Did I mention that Rubio was confirmed 99-0?
SheltieLover
(65,616 posts)
In a letter to Secretary of State Rubio, who was confirmed to that post by the Senate earlier this year but since then has been appointed acting USAID administrator and acting archivist, Reps. Gerry Connolly, D-Va., and Gregory Meeks, D-N.Y., called the arrangement “grossly inappropriate,” given the three agencies’ statutory independence and separate missions.
“As you know, the archivist of the United States is chiefly responsible for overseeing federal government records management and preservation, including the planning, development and administration of federal policies and procedures for such federal records,” Connolly and Meeks wrote. “Your temporary appointment to NARA represents a fundamental conflict of interest that undermines Congress’ intent with the Federal Records Act and the integrity of NARA.”
This conflict was in stark relief earlier this month, when a memo to some of the small fraction of remaining on-duty USAID employees on March 11 called on them to collect classified documents from safes across the agency’s headquarters and destroy them, using both shredders and burn bags.
MayReasonRule
(2,823 posts)Power corrupts.
Absolute power corrupts absolutely.
SheltieLover
(65,616 posts)
Ms. Toad
(36,428 posts)According to my source inside the Pentagon, shortly after Arrington’s arrival at DoD she issued a waiver and authorized the various service CIO’s to deploy Signal on government devices.
And, reading between the lines, it suggests they were using Signal on their private phones - until they were told they couldn't take their private phones into a SCIF.
https://fpwellman.substack.com/p/exclusive-dod-has-deployed-signal
Moosepoop
(2,036 posts)I had skimmed through all the requests, but missed all that info that you posted! That helps clarify the basis of American Oversight's pursuit of the records (or more accurately, proof of willful failure to retain the records).

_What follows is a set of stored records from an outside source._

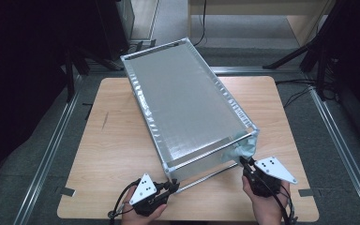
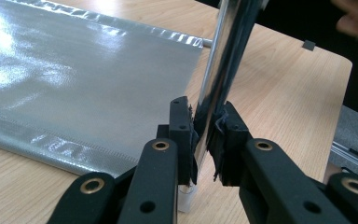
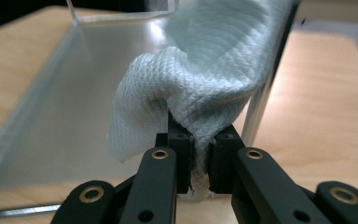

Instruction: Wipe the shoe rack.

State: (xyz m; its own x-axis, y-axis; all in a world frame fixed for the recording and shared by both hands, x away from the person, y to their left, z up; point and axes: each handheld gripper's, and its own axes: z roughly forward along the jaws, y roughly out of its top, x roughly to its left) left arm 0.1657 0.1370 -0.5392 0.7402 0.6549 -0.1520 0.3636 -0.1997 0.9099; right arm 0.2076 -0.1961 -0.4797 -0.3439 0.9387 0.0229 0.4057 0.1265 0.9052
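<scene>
Left gripper (image 1: 171,186) fingers clamp the rack's chrome post (image 2: 219,74) at lower centre; right gripper (image 1: 243,164) fingers pinch pale cloth (image 3: 200,88) on frame corner

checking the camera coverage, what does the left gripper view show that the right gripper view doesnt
Left gripper view: the left claw shut on a shiny upright metal post of the frame, with the glossy silver fabric panel lying beside it.

Right gripper view: the right claw shut on a pale blue waffle-textured cloth bunched up against the frame's corner.

Both: the light wooden table under the rack, and a pair of black jaws closed on something.
</scene>
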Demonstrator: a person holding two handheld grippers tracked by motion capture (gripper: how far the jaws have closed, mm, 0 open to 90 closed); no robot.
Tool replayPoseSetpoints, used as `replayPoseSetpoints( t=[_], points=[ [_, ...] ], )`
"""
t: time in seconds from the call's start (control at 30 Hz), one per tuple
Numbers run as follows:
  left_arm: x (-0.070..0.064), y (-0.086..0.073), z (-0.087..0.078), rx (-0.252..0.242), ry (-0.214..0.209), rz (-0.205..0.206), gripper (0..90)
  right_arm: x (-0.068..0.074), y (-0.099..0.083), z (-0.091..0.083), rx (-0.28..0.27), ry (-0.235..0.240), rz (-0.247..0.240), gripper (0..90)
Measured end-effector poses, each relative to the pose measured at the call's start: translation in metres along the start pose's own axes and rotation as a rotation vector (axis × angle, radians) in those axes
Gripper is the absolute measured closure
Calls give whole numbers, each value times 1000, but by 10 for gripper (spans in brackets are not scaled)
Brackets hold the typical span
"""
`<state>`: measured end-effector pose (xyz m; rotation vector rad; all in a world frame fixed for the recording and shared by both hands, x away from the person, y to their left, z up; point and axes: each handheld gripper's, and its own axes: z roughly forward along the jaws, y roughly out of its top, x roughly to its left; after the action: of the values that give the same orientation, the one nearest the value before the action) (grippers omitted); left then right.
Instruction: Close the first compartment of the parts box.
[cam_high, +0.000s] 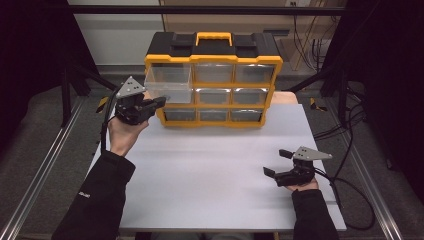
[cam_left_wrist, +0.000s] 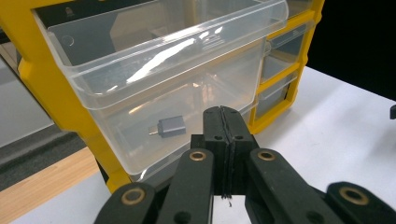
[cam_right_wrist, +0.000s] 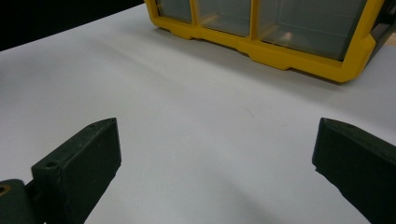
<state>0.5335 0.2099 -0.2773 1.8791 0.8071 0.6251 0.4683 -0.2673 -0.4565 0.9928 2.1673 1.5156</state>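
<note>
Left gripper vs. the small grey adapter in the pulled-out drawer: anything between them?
Yes. The clear drawer's front wall stands between the shut left gripper and the grey adapter on the drawer floor. The drawer's top is open, so from above nothing visible blocks it.

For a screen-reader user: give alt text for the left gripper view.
A clear plastic drawer juts from a yellow organizer, with a small grey adapter lying inside. The left gripper, jaws together, sits just before its front wall.
</note>
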Motion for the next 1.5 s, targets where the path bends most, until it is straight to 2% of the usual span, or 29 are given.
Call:
replayPoseSetpoints(
  t=[0.67,0.73,1.0,1.13,1.23,1.5],
  points=[
    [1,7,9,-4,22,42,895,0,0,-1,-4,1,0,17],
    [1,7,10,3,18,34,894,0,0,-1,-4,1,1,17],
    [3,8,13,0,25,44,895,0,0,0,0,0,0,17],
    [4,7,14,1,21,30,895,0,0,0,1,0,-1,17],
    [4,8,14,-7,30,44,894,0,0,0,1,0,-1,17],
    [6,10,17,-10,39,49,895,0,0,0,1,0,0,17]
  ],
)
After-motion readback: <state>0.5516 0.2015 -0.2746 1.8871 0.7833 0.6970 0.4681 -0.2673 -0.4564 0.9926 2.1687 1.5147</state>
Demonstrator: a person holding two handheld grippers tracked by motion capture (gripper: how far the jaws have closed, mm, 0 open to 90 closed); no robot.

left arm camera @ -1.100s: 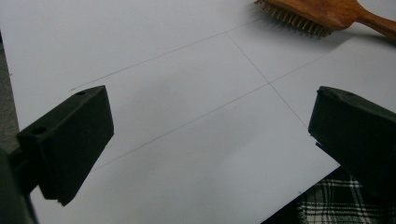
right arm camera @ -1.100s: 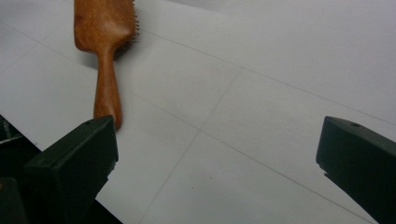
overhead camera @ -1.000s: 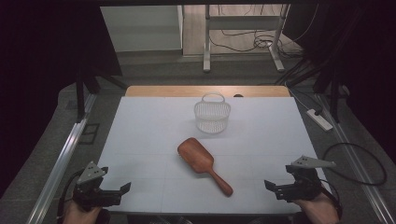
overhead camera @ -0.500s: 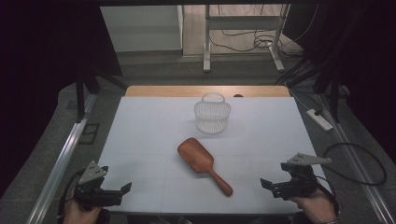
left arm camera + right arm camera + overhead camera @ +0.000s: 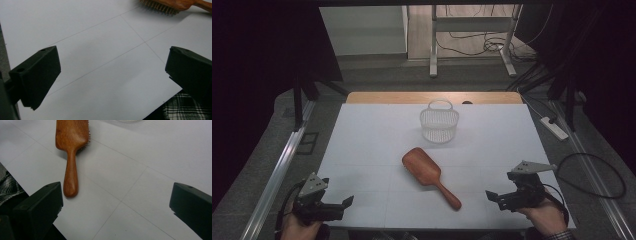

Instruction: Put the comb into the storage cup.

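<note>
A wooden hairbrush [image 5: 430, 176] lies bristles down mid-table, its long axis diagonal: head toward the far left, handle pointing at the near right. The left gripper [image 5: 343, 204] and right gripper [image 5: 492, 196] sit at the near corners, jaws spread wide, holding nothing

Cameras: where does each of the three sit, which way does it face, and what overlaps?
High view: above the person's side, facing forward and down on the white table; shows basket, hairbrush, left gripper, right gripper, both hands.
Left gripper view: on the left gripper, low over the table; its black fingers spread apart, brush bristles at the top edge.
Right gripper view: on the right gripper, facing the brush handle; fingers spread apart.
Shared: the hairbrush appears in all three views.
</note>
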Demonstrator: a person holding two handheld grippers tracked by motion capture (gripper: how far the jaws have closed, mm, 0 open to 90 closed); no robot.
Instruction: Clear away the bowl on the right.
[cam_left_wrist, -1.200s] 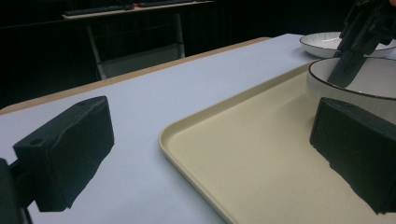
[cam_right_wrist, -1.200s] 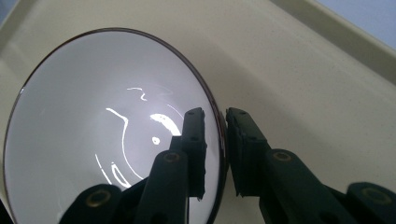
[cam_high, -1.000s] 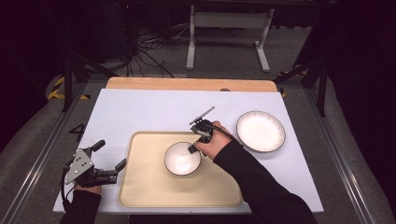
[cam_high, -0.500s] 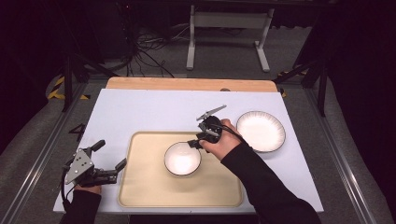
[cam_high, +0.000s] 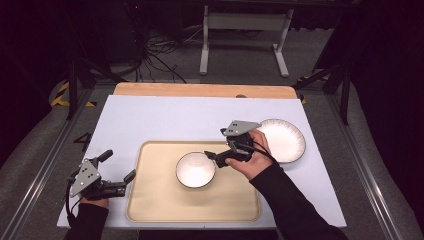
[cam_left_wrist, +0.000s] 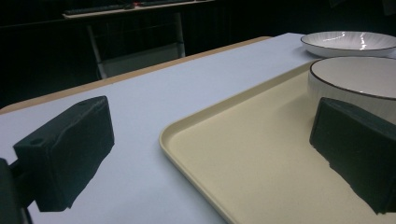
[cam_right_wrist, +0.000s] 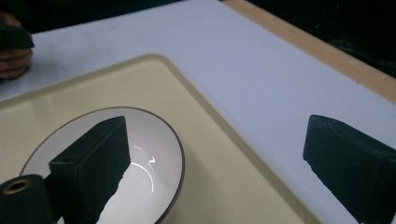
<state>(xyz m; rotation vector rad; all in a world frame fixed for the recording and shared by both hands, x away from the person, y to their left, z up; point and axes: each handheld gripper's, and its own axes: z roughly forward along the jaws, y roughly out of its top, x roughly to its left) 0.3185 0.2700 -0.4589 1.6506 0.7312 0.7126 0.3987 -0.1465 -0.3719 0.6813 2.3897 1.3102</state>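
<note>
A white bowl (cam_high: 195, 170) with a dark rim stands in a beige tray (cam_high: 160, 205), near its far middle. My right gripper (cam_high: 216, 145) hovers just right of the bowl, open, with nothing between its fingers. In the right gripper view, one jaw hangs over the bowl (cam_right_wrist: 154, 140) and the other over the white tabletop beyond the tray (cam_right_wrist: 93, 88). My left gripper (cam_high: 117, 166) is open and rests at the tray's left edge. In the left gripper view, its jaws straddle the tray's corner (cam_left_wrist: 261, 154), with the bowl (cam_left_wrist: 359, 74) farther off.
A white plate (cam_high: 282, 140) lies on the white tabletop right of the tray, close behind the right hand; it also appears in the left gripper view (cam_left_wrist: 345, 41). A wooden strip (cam_high: 200, 90) runs along the table's far edge. The hand on the left gripper (cam_right_wrist: 14, 51) shows in the right gripper view.
My right gripper has drawn back to the right from the bowl's far rim and stands a little higher. The bowl, plate and left gripper have stayed put.
</note>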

I hope this lawsuit leads to some sort of concrete action. Thanks again!
orangecrush
(23,910 posts)
Martin68
(25,255 posts)That is illegal above and beyond the security implications.
LetMyPeopleVote
(160,676 posts)Judge Boasberg was already separately examining the government’s “state secrets” invocation in the Alien Enemies Act litigation.
Link to tweet
https://www.msnbc.com/deadline-white-house/deadline-legal-blog/signal-chat-lawsuit-boasberg-signalgate-rcna198186
In technically unrelated news, The Atlantic that same day published a shocking report that the magazine’s editor-in-chief, Jeffrey Goldberg, was accidentally added to a group chat with top members of President Donald Trump’s national security team, in which the officials discussed an impending military operation in Yemen earlier this month. “The world found out shortly before 2 p.m. eastern time on March 15 that the United States was bombing Houthi targets across Yemen. I, however, knew two hours before the first bombs exploded that the attack might be coming,” Goldberg wrote.......

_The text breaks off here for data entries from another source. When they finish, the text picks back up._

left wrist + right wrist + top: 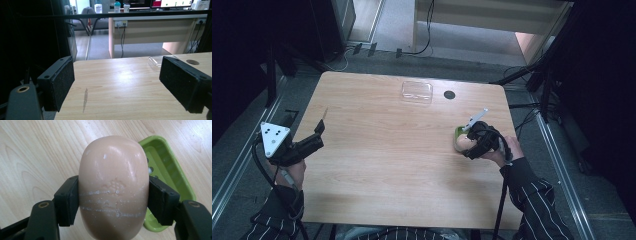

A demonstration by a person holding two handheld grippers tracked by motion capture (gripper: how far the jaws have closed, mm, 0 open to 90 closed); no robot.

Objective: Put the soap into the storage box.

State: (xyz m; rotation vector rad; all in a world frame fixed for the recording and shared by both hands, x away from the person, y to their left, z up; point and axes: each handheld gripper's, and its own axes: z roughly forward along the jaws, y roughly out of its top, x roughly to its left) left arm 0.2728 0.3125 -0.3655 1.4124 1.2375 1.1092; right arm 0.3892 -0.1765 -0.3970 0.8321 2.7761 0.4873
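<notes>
Over wooden table (387,165), right tongs (113,200) clamp soap bar (113,182).

No words or numbers can be read here. The soap (113,187) has a raised mark, too faint to read.

A clear, shallow rectangular plastic tray (417,92) is seen near the far edge of the light wooden tabletop (377,150). Just beside it, to its right, a small round dark hole (449,94) is set into the wood. A thin dark streak (85,99) is marked along the grain near the left edge. Beyond the tabletop, black cables (424,35) are trailed over the grey floor (397,22).
</notes>
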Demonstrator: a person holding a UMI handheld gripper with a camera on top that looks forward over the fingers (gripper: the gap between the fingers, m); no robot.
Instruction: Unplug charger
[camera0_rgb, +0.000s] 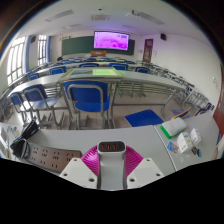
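Observation:
A white charger (111, 165) with a black top face showing red-lit ports stands upright between my fingers. My gripper (111, 160) is shut on it, with the magenta pads (92, 160) pressed against both of its sides. A white power strip (46, 157) with several sockets lies on the desk to the left of the fingers. The charger is held apart from the strip, to its right. The charger's prongs are hidden behind its body and my fingers.
Dark cables (24, 136) lie coiled beyond the power strip. A white box (172, 127) and small items sit on the desk to the right. Ahead stand a blue chair (88, 100), rows of desks, a blue book (140, 118) and a far wall screen (111, 41).

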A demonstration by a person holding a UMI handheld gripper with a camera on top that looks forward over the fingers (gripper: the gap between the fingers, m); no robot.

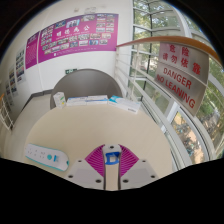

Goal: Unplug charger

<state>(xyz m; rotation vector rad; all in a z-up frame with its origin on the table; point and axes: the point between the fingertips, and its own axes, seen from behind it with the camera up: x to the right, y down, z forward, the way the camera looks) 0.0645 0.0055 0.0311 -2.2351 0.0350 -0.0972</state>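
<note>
My gripper (111,156) is low over a pale beige table (100,125). Its magenta pads (97,160) are close together and press on a small blue and white charger (111,154) held between the fingertips. A white power strip (42,155) lies on the table to the left of the fingers, apart from the charger. I see no cable between the charger and the strip.
At the table's far end lie a long white object (97,100) and a small white box (58,99). A window wall with a red "DANGER CLEANING" sign (180,78) runs along the right. Pink posters (75,38) hang on the far wall.
</note>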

The Trump administration this week invoked the “state secrets” privilege to try and keep U.S. District Judge James Boasberg from further investigating whether the government violated his orders on deportations. “The information sought by the Court is subject to the state secrets privilege because disclosure would pose reasonable danger to national security and foreign affairs,” officials argued in a court filing to Boasberg on Monday.
In technically unrelated news, The Atlantic that same day published a shocking report that the magazine’s editor-in-chief, Jeffrey Goldberg, was accidentally added to a group chat with top members of President Donald Trump’s national security team, in which the officials discussed an impending military operation in Yemen earlier this month. “The world found out shortly before 2 p.m. eastern time on March 15 that the United States was bombing Houthi targets across Yemen. I, however, knew two hours before the first bombs exploded that the attack might be coming,” Goldberg wrote.
That evolving scandal — and the lack of consequences to date for the administration officials involved — emerges as the government asserts national security concerns to Boasberg in the ongoing litigation over Trump’s bid to summarily deport people under the Alien Enemies Act.